PC Gamers Dan Stapleton praised Wheatley as "fantastically voiced" by Merchant and wrote that he was "basically playing the same mind-bogglingly stupid character from the Ricky Gervais comedy Extras". PC Gamers Craig Pearson wrote that "his nervous English voice ... is another indicator that while Valve might not have known what they had with the original Portal, this time around they’re a lot more confident". Giant Bomb's Ryan Davis wrote that Merchant voiced Wheatley with "terrific nervous energy". Wireds Chris Kohler wrote that "you'll fall in love with Wheatley, a friendly robot with a heart of gold and the charming voice of actor Stephen Merchant". IGNs Charles Onyett wrote that it's "difficult to overstate how Merchant's obvious enthusiasm for the role benefits the game" and that "no word Wheatley speaks is without witty inflection, and the consistently clever writing perfectly complements the onscreen action". He also wrote that Merchant's Wheatley "steals the show" while GLaDOS and Cave Johnson's voice actors Ellen McLain and J. K. Simmons turn in solid performances. PALGNs Adam Ghiggino wrote that Merchant's performance was "brilliant" and that he has "a lot of emotion to [his] movement". Video Gamers Jamin Smith expressed that Merchant's voice was 'familiar' and wrote that Wheatley "possesses more personality than the cast of most other games put together" despite "a lack of any distinguishing features at all" in its appearance.

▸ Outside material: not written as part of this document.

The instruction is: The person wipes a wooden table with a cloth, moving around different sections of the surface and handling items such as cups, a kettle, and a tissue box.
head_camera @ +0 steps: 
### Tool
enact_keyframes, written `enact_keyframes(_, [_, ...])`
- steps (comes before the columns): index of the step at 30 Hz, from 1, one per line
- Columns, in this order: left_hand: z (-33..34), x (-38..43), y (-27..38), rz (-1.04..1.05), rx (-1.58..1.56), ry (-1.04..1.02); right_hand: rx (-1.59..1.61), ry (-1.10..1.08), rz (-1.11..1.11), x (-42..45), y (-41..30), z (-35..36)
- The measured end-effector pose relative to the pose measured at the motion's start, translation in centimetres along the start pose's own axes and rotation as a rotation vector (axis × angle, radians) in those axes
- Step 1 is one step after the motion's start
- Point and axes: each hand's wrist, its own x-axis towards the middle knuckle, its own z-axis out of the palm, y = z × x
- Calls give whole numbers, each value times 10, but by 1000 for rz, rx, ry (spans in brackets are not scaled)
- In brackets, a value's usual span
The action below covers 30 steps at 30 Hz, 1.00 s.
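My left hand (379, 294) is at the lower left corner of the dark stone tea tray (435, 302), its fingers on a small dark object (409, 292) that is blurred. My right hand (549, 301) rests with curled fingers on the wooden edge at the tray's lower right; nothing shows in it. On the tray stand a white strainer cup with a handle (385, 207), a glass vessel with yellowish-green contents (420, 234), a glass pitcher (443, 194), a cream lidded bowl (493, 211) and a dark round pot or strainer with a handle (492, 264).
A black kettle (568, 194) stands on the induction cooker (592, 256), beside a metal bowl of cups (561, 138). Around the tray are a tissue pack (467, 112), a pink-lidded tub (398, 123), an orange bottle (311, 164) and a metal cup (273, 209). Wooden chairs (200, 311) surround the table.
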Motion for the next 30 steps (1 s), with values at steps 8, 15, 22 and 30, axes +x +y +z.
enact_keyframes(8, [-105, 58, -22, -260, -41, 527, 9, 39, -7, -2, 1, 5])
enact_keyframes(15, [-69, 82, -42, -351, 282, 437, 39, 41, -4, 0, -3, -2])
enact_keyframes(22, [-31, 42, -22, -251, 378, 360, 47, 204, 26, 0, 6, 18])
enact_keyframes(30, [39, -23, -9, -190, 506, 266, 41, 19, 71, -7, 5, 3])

GamesRadars Tyler Wilde wrote that Wheatley was "surprisingly expressive" and called it "bumbling". PC Gamers Lincoln Carpenter praised animator Karen Prell for achieving a seemingly impossible effect: "[bestowing] life to an orb." CNN's Larry Frum called Wheatley "silly, frantic and almost childlike". ABC News' Lou Kesten called it "equally memorable" to GLaDOS and a "chatty, nervous A.I." Entertainment Weeklys John Young described its eyeball's appearance as a "giant blue eyeball resembles a HAL 9000 computer with an Apple makeover". He also wrote that he was the "most delightful artificial-intelligence program one could hope to meet, and his witty quips and general clumsiness are a frequent source of amusement" and that he is "splendidly voiced" by Merchant. Editors for CNET wrote that "if Stephen Merchant doesn't win every video game voice actor award for his portrayal of the protagonist's wacky robot sidekick, there is no justice in either this world or any virtual one". An editor for CBS News wrote that Wheatley was "chirpy and well-intentioned" but also "dim-witted". The editor added that the "interactions between the player, GLaDOS and Wheatley are what give "Portal 2" its charm and provide much of the humor that keeps the game captivating puzzle after puzzle".

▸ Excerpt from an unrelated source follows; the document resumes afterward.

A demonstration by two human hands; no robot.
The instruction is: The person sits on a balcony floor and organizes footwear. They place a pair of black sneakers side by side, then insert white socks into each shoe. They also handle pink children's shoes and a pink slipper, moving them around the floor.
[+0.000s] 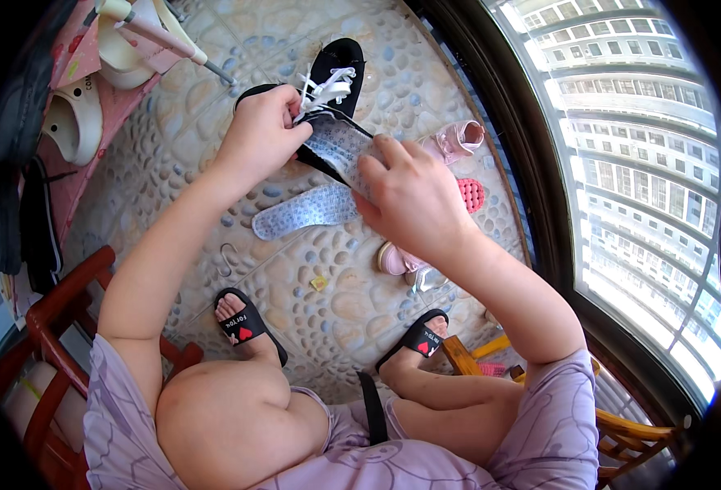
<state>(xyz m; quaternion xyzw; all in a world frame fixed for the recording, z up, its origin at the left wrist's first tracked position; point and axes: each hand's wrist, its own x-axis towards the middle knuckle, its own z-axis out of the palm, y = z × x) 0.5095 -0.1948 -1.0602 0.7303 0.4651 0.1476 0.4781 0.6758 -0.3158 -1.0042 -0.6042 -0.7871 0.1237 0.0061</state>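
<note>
A black shoe (318, 162) is held up over the floor, its opening turned towards me. My left hand (262, 131) grips it by the front, near the white laces (329, 90). Part of a blue-and-white floral insole (339, 142) shows in the opening. At the heel end, my right hand (409, 187) pinches this insole; whether it also grips the shoe's heel is hidden by the fingers. Behind, a second black shoe (343, 58) rests on the floor. Another floral insole (305, 211) lies flat below the held shoe, its right end covered by my right hand.
Small pink shoes (452, 141) (394, 258) lie right, beside a red textured sole (472, 195). A metal S-hook (228, 260) and a yellow wrapper (318, 282) are on the pebble-patterned floor (360, 300). A shoe rack (106, 131) with white clogs (78, 122) stands left; a window (636, 153), right.
</note>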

However, not all of Wheatley's reception has been positive; in an article by Ars Technica, Peter Bright stated that the character's role in Portal 2s plot was "predictable" and that "his tireless, relentlessly stupid schtick" got old quickly, with the character's jokes being "repetitive", further stating that Wheatley's "inane babble served only to disrupt the mood".